Drop the pictures and restate the rest of the listing word for word.

Top of Recorded data

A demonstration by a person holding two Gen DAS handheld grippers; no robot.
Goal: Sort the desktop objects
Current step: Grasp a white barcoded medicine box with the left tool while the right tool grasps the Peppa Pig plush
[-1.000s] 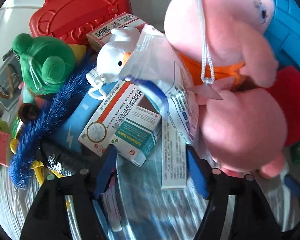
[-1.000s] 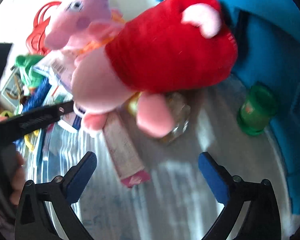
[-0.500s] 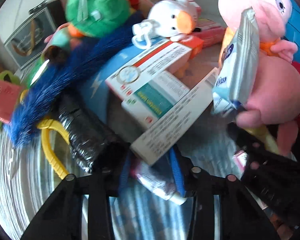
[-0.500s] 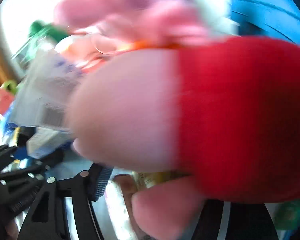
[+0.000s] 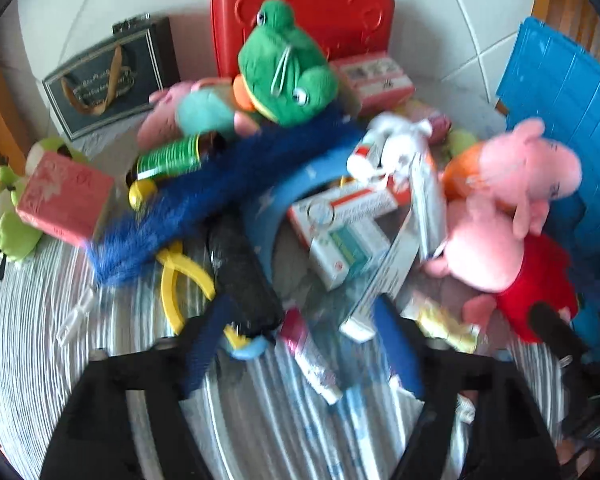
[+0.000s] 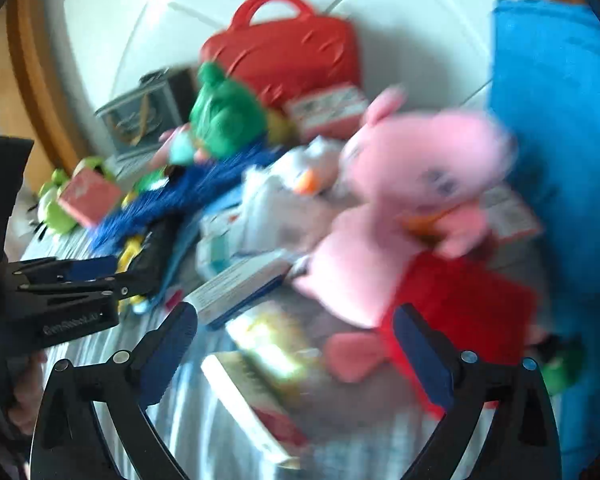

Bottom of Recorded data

Answer>
A demonstration by a person holding two Gen DAS handheld grippers; no robot.
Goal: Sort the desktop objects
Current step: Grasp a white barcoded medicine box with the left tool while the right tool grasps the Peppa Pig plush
[-1.000s] 
[-1.000s] 
[-0.500s] 
[-0.500s] 
[+0.000s] 
[+0.000s] 

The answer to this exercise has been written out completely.